Apr 6, 2026·3 min read

Every major Kurdish Iranian opposition group has denied receiving weapons from the United States, after President Donald Trump told Fox News that his administration had sent guns to Iranian protesters through Kurdish intermediaries — an account that party officials and regional experts say does not hold up.

The denials came in response to a Fox News report on Sunday by correspondent Trey Yingst, citing Trump directly: “We sent guns to the protesters, a lot of them…. And I think the Kurds took the guns.”

The Democratic Party of Iranian Kurdistan said the Fox News claims are “inaccurate and do not reflect reality.” PJAK, the Kurdistan Free Life Party, said there is “no such relationship” with the US. Komala stated it has “not received any form of military or arms assistance from the US.” Senior officials at both the Kurdistan Regional Government and Iraq’s Ministry of Peshmerga told journalist Diyar Kurda they were “not aware of any weapons being transferred.”

Wladimir van Wilgenburg, a journalist and expert on Kurdish affairs, wrote on X that he had spoken to multiple Iranian Kurdish party leaders on the ground, all of whom denied the reports.
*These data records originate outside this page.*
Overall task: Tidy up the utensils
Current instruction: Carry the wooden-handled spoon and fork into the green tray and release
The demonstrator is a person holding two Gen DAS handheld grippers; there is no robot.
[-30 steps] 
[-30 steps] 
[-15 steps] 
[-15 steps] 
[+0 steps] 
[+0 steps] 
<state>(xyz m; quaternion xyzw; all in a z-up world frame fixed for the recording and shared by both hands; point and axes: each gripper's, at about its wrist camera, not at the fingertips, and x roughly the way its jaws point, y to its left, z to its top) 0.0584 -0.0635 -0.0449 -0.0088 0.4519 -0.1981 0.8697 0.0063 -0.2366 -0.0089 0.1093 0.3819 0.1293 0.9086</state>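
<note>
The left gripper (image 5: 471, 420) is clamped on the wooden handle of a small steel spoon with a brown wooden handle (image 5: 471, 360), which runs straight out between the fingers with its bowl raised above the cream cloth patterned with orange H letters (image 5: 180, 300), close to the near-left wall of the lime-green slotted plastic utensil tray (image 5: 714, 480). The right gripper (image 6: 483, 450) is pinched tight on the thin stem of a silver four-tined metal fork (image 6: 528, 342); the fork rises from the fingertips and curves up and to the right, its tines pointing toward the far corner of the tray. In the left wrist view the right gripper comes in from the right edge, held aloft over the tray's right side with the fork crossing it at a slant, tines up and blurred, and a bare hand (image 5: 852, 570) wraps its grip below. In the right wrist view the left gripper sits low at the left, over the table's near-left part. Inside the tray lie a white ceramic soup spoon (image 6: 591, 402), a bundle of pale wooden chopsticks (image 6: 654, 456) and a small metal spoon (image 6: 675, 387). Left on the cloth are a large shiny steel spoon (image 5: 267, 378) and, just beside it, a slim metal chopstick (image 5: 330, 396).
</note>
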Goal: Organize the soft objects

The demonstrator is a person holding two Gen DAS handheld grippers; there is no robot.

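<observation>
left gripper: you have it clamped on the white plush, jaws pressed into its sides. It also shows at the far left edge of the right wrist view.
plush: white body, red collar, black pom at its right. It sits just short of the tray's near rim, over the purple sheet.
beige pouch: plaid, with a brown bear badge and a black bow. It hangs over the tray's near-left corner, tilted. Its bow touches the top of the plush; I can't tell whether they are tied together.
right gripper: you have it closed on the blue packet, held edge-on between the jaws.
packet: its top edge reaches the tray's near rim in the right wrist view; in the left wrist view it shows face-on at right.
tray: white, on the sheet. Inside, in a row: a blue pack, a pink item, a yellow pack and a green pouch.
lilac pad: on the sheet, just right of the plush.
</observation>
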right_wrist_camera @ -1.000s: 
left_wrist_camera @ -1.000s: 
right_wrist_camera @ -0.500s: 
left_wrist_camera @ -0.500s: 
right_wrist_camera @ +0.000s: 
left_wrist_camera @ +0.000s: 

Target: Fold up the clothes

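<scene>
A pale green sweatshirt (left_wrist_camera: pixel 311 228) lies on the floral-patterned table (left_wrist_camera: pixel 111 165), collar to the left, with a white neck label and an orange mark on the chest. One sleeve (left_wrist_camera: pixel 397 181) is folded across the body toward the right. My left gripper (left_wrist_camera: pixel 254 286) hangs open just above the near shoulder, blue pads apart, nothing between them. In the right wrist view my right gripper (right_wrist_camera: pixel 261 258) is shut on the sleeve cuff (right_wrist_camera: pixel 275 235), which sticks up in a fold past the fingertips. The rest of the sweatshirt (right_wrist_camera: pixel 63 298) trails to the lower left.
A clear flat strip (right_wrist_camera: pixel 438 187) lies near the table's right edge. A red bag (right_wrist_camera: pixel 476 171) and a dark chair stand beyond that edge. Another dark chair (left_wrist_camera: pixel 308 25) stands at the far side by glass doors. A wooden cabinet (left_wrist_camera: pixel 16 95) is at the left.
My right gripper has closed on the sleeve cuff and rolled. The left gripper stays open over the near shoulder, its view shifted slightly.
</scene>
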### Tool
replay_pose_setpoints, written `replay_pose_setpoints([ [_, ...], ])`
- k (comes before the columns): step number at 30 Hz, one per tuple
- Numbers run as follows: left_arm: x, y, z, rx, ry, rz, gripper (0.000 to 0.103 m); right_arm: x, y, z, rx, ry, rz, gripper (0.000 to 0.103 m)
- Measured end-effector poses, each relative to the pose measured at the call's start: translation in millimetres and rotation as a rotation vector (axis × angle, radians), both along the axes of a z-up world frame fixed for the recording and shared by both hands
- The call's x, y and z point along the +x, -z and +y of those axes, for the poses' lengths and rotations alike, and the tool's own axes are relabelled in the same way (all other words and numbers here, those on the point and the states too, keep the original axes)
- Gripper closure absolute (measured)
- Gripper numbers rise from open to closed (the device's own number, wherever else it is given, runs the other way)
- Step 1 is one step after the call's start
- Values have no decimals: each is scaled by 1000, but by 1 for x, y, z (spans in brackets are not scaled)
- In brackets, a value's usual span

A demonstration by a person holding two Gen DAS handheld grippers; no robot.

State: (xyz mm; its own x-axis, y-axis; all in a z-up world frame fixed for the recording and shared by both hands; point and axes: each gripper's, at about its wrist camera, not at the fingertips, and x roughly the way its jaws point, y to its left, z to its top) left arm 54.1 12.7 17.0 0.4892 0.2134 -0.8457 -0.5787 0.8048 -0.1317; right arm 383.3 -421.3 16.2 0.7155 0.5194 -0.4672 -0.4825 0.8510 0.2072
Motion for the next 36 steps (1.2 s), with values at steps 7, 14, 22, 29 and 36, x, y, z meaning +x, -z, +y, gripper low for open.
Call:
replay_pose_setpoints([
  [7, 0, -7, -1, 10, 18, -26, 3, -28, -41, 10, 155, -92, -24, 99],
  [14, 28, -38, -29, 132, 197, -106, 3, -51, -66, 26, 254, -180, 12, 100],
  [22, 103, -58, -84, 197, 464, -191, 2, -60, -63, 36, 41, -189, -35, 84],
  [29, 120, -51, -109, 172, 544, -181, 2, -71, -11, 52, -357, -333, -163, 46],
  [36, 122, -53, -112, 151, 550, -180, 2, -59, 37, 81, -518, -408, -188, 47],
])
Regional expert Shukriya Bradost similarly said that “based on my sources within Kurdish parties, none of them received any weapons during Iran’s protests.”

Kurdish groups operate in western Iran’s border regions — far from Tehran, Tabriz, and Isfahan, where protests were concentrated. Movement in those areas relies largely on pedestrian routes, making large-scale arms transfers logistically implausible. And there is no unified non-Kurdish Iranian opposition capable of receiving or distributing a shipment even if one arrived.

Additionally, Iran’s rural border regions are already heavily armed, serving as weapons distribution hubs for insurgencies across the region. If functional smuggling corridors into Iran’s cities existed, protesters would not need American guns to access them.

This is the second time Kurdish groups have found themselves at the center of disputed war reporting. In early March, reports of an imminent Kurdish offensive into Iran proved false — the offensive never happened, and details appear to have been leaked prematurely. On March 8, Trump told reporters he did not want to see Kurds getting hurt in the war.

Since February 28, Iran has struck Kurdish opposition bases in northern Iraq hundreds of times using Iraqi militia proxies, killing and wounding group members. The groups have resisted pressure to launch a unilateral uprising, calculating that they would bear the brunt of any regime response while rival opposition factions accused them of separatism.

Most remain lightly armed with small arms acquired over years of low-level conflict. Despite launching no offensive operations, they have been targeted repeatedly — and the latest round of disputed reporting, Kurdish officials made clear, is precisely the kind of attention they can do without.